Today, nearly all the pillars in the large enclosures are fully exposed, while new structures are being unearthed to the west and northwest of the main group of sanctuaries. There are too many mysteries oozing from every corner of this enigmatic archaeological site to do it justice in one book, although I knew this was what I would be attempting to do upon my return to the United Kingdom.
After hanging around the site long enough, I did finally manage to get an impromptu interview with Klaus Schmidt, who was very forthcoming on a number of different subjects. He told me, for instance, that he does not discount the possibility that some of the enclosures might have been built with celestial or astronomical considerations in mind. Yet he admits it is not his “favorite theory” regarding the purpose of the sanctuaries.
UNFINISHED MONOLITH
On the second day, I was able to walk out to the unfinished monolith, located on a northwest extension of the mountain ridge, a quarter of a mile (400 meters) away from the main enclosures. For the journey I was accompanied by one of Klaus Schmidt’s archaeological colleagues (name withheld at his request), with whom I was able to discuss many aspects of the discoveries at the site.

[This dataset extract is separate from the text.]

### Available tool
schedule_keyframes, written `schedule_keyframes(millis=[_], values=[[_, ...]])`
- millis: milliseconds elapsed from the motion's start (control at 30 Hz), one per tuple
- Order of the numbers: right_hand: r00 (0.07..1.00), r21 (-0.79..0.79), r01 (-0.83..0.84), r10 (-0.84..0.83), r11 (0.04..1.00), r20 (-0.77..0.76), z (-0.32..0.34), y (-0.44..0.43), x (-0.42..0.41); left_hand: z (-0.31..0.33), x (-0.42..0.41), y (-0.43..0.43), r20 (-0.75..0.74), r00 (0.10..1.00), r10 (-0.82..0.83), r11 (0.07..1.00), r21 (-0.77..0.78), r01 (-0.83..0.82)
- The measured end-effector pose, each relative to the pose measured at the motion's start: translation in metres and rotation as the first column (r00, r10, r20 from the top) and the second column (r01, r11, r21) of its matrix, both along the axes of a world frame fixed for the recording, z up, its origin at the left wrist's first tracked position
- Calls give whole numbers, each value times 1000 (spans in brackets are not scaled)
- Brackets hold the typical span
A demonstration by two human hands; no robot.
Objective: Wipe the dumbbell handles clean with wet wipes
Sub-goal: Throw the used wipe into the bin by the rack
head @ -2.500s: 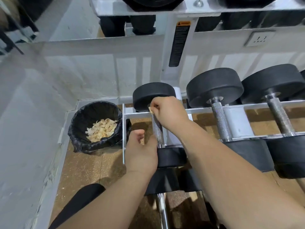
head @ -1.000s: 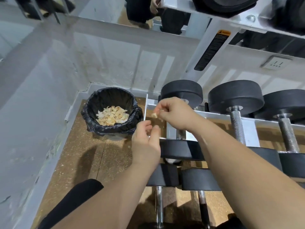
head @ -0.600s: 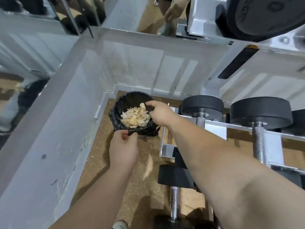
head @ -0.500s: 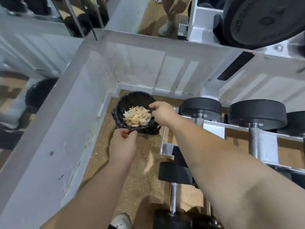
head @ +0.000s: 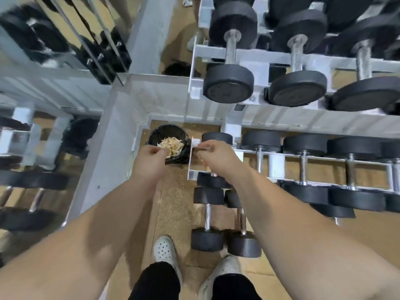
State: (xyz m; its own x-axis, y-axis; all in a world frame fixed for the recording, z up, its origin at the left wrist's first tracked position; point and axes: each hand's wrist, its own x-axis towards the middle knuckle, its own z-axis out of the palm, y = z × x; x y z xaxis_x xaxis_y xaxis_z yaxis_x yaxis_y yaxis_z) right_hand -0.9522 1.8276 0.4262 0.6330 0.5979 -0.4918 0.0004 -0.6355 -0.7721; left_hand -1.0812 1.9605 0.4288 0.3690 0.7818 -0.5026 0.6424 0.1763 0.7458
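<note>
Black dumbbells with steel handles lie along the lower white rack (head: 324, 158). My right hand (head: 216, 158) hovers over the rack's left end and hides the handle of the leftmost dumbbell (head: 216, 137); its fingers are loose and I see no wipe in them. My left hand (head: 149, 163) sits at the near rim of a black-lined bin (head: 171, 131), fingers curled. Whether they grip the liner is unclear. A heap of used, yellowish wipes (head: 171, 145) lies in the bin.
Two small dumbbells (head: 207, 215) (head: 241, 219) lie on the cork floor in front of my shoes (head: 165, 250). An upper rack tier (head: 255, 68) holds bigger dumbbells overhead. A mirrored wall (head: 32, 148) and grey ledge close off the left side.
My right hand left the dumbbell handle, carried the wipe to the bin, and has come back to the rack end without it. The view has risen and pulled back.
</note>
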Motion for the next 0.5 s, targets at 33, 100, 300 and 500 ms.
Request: schedule_keyframes(millis=[33, 100, 300, 500], values=[[1000, 17, 9, -9, 1000, 12, 23, -15, -2, 20, -2, -8, -7, 1000, -19, 1000, 0, 19], [999, 19, 25, -26, 999, 44, 65, -46, -8, 56, -7, -25, -24, 995, -93, 995, 18, 94], [915, -345, 10, 131, 938, 381, 134, -134, -14, 116, 8, -55, -178, 860, -479, 851, 144, 504], [872, -362, 351, -161, 863, 462, 175, -234, -49, 150, 59, -116, -239, 505, -830, 448, 254, 857]])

The partly hewn pillar—bigger than anything seen in the enclosures so far—has major fracture lines across its surface, suggesting that the Göbekli builders broke it even before they had a chance to remove it from the bedrock. Most probably they moved on to another site elsewhere on the plateau and began carving out a new stone there. When a finished pillar was finally freed from the bedrock it would leave behind a gapi
ng hole. Within this, my archaeological friend informed me, a fierce fire would be kindled to burn the thousands of limestone chips that would inevitably result from fashioning a pillar of this size. These would then be pulverized to make the fill necessary to create the beautifully finished terrazzo floors seen in some of the sanctuaries.

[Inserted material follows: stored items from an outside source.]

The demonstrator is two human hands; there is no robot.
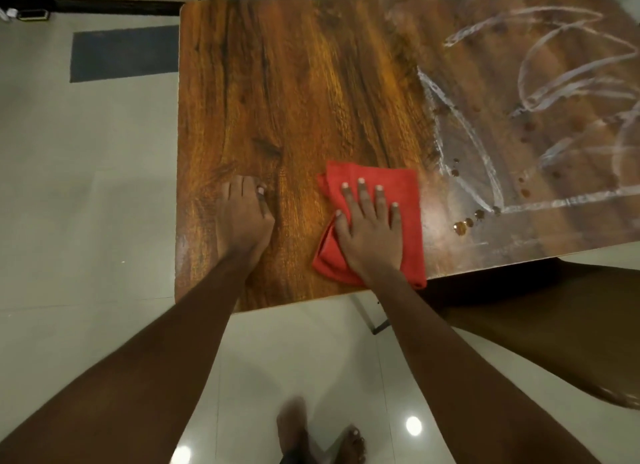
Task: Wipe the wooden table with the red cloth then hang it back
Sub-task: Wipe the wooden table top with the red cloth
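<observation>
Right hand (372,228) pressed flat, fingers spread, on the red cloth (377,186); left hand (244,217) flat on the desk (294,82) — brown droplets (464,225) right could smear if swept carelessly.

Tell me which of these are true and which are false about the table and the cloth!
1. The right hand lies flat on the red cloth. True.
2. The left hand is holding the cloth too. False: it rests on the bare wood of the table, apart from the cloth.
3. White streaks and brown drops mark the right part of the table. True.
4. The cloth lies in the middle of the streaks. False: it sits to the left of them, near the front edge of the table.
</observation>
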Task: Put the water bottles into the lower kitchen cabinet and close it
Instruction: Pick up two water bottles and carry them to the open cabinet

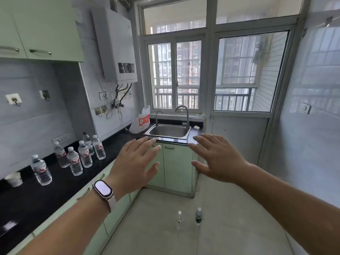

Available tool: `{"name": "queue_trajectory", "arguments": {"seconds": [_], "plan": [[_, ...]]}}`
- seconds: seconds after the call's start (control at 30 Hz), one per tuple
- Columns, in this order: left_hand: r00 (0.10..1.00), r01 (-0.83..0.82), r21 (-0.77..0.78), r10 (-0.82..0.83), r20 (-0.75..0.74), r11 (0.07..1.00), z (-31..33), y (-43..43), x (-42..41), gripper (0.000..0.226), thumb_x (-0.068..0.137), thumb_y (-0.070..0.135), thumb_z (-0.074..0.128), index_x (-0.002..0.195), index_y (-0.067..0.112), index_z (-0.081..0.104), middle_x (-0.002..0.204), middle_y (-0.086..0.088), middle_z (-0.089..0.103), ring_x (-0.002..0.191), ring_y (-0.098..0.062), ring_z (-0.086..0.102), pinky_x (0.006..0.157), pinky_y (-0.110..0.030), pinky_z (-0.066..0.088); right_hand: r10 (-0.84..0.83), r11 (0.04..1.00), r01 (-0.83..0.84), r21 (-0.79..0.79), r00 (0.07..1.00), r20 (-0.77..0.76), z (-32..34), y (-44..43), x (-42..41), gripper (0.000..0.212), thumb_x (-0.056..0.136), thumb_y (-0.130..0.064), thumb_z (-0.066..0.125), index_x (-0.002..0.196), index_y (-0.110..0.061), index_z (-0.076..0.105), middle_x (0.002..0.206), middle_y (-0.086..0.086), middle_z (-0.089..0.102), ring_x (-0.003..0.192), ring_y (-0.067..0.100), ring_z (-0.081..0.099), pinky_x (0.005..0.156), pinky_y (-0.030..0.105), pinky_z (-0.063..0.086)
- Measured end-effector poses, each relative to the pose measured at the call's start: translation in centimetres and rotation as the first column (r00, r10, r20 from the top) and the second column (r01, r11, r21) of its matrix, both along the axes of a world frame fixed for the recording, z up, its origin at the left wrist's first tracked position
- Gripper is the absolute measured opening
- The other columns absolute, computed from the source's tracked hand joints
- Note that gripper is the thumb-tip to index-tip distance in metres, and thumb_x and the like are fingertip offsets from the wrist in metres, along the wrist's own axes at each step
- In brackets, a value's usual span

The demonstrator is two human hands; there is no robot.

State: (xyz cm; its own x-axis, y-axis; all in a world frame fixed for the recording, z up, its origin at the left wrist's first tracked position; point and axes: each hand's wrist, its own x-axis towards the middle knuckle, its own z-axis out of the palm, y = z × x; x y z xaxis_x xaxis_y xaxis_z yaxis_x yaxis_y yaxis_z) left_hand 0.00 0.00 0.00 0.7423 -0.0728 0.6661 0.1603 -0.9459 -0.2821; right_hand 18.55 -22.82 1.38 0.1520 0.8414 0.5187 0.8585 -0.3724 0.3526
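Observation:
Several clear water bottles [79, 159] with red labels stand on the black counter [55, 190] at the left. Two more bottles stand on the floor: a clear one [179, 219] and a green-labelled one [198, 216]. The pale green lower cabinet [176, 166] under the sink has its doors shut. My left hand [136, 162], with a watch on the wrist, and my right hand [219, 157] are both raised in front of me, fingers spread, holding nothing.
A steel sink [168, 131] with a tap sits below the window. A plastic bag [140, 121] leans beside it. A white paper cup [14, 179] stands on the counter's near left. A water heater [116, 45] hangs on the wall. Grey floor tiles [230, 227] spread ahead.

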Motion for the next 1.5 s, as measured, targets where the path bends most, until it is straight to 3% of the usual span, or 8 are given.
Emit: {"name": "queue_trajectory", "arguments": {"seconds": [0.4,1.07,1.5], "plan": [[0.993,0.055,-0.058,-0.061,-0.103,0.997,-6.3,1.4,3.2,0.047,0.090,0.040,0.051,0.125,0.014,0.067,0.133,-0.010,0.064,0.124,-0.031,0.058,0.104,-0.046,0.040,-0.093,0.994,0.087,-0.063,0.990,-0.106,-7.0,-0.1,1.8,0.058,0.091,-0.057,0.044,0.135,-0.021,0.057,0.134,0.006,0.059,0.123,0.027,0.055,0.100,0.043,0.045],[0.973,-0.074,-0.147,0.039,-0.228,0.986,-11.6,-10.4,25.5,0.047,0.089,0.042,0.051,0.125,0.016,0.068,0.133,-0.008,0.064,0.125,-0.030,0.057,0.106,-0.047,0.038,-0.005,0.997,-0.015,-0.076,0.968,-0.252,-14.0,-9.8,25.9,0.060,0.088,-0.057,0.044,0.132,-0.019,0.061,0.130,0.008,0.062,0.120,0.031,0.057,0.099,0.044,0.047],[0.968,-0.098,-0.174,0.053,-0.246,0.980,-14.9,-9.4,31.8,0.046,0.087,0.042,0.053,0.124,0.019,0.068,0.132,-0.006,0.065,0.125,-0.027,0.054,0.106,-0.044,0.036,0.043,0.996,-0.070,-0.063,0.936,-0.350,-17.0,-8.0,32.3,0.059,0.087,-0.059,0.046,0.131,-0.022,0.061,0.129,0.006,0.063,0.120,0.029,0.058,0.099,0.043,0.048]]}}
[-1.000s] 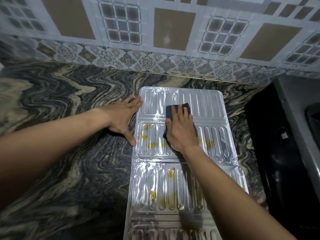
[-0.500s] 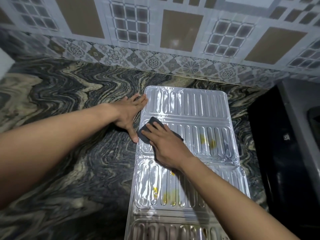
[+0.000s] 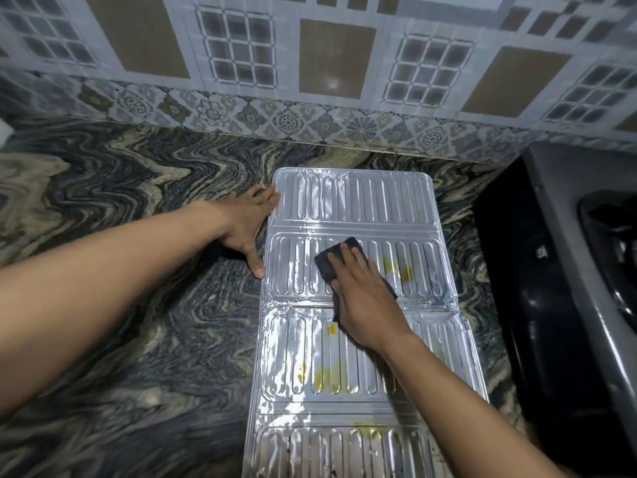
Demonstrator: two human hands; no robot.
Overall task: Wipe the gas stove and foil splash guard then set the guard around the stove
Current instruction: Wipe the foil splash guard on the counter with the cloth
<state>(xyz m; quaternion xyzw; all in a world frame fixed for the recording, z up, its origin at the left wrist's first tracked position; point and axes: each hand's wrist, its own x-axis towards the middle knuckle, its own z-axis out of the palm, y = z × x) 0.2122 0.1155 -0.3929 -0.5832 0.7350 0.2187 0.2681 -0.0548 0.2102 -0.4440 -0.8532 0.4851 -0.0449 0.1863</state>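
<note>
Countertop of swirled stone is overlaid by the foil splash guard, laid flat and yellow-stained. Stove is seen just right. Guard's left edge is pressed by the flat left hand; a dark cloth is pinned under the right hand, fingers straight.

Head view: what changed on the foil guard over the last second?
The right hand swept the cloth left across the second panel of the foil guard, then back to its middle; yellow stains on that panel's left side are gone. The left hand stays flat at the guard's left edge; stains right of the cloth remain.
</note>
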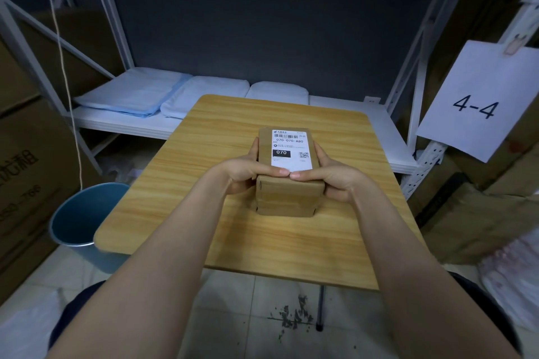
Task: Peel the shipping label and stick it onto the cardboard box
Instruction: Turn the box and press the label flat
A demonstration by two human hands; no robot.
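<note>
From my head view, the box (287,175) stands on the surface (204,183), its long axis running away from me, label (291,150) already on top. My left hand (242,173) and right hand (332,178) grasp its sides equally near, thumbs meeting on the label's near edge, which I judge needs pressing.

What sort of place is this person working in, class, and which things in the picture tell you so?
Probably a warehouse or packing room. Metal shelving carries a hung paper sign reading 4-4, like a rack number, large cardboard cartons are stacked beside it, and a cardboard box bearing a shipping label sits on the table.
</note>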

The bigger question left in my mind, however, was why supersize everything at the site, especially when no one before had even attempted to create stone sanctuaries on this scale. Only the great stone wall and tower at Jericho might be contemporaneous with the earliest building phases of Göbekli Tepe. Further back in time we have only the carved stone blocks fashioned by the Solutrean peoples to create rock friezes within the caves of southwest Europe.

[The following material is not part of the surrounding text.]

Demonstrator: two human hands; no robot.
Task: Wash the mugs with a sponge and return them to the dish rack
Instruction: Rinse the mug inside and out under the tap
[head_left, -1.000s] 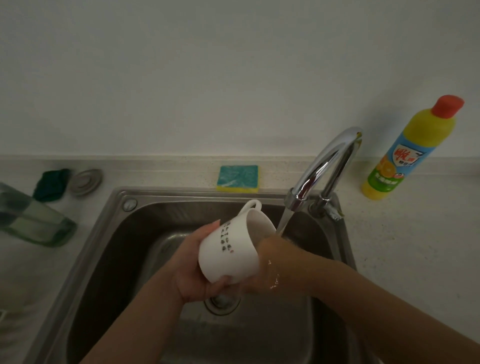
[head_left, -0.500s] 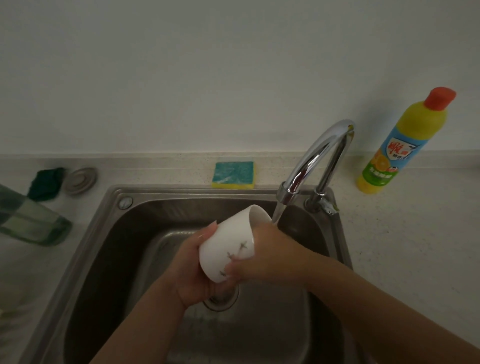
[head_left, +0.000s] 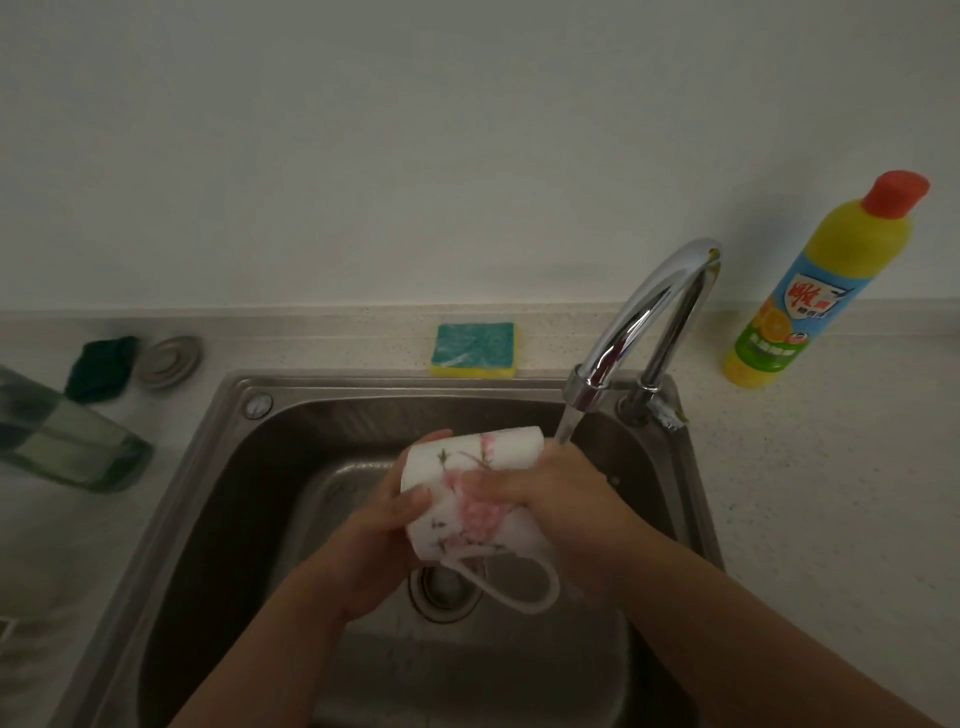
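Over the sink (head_left: 218, 493), the left hand (head_left: 384, 540) is gripping the mug (head_left: 457, 462) by one end and the right hand (head_left: 566, 499) is curling its fingers (head_left: 493, 486) round the mug's flowered side, under water (head_left: 563, 428) running from the tap (head_left: 649, 306). The sponge (head_left: 474, 349) is lying just behind the sink.

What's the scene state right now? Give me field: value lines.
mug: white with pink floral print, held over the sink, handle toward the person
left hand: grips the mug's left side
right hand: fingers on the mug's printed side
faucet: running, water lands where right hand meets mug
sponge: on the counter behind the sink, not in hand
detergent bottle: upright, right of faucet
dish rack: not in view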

So why the sudden change in policy at places like Göbekli Tepe in southeast Anatolia during the tenth millennium BC? My archaeological friend suggested that Göbekli Tepe was the culmination of a natural evolution in building construction across a period of thousands of years, which was also the opinion of his mentor, Klaus Schmidt. I thought differently, citing fear as the greatest motivation—fear that something bad would happen if you didn’t do it. He did consider the possibility before deciding to differ with me on this point.
JUTTING HEADLAND
After the archaeologist’s departure, I spent some time in the baking heat walking out to the tip of a narrow headland that juts toward the northeast of the main east-west aligned mountain ridge. Although purely natural, I had a sense that this promontory might have played some role in the beliefs and practices of the Göbekli builders.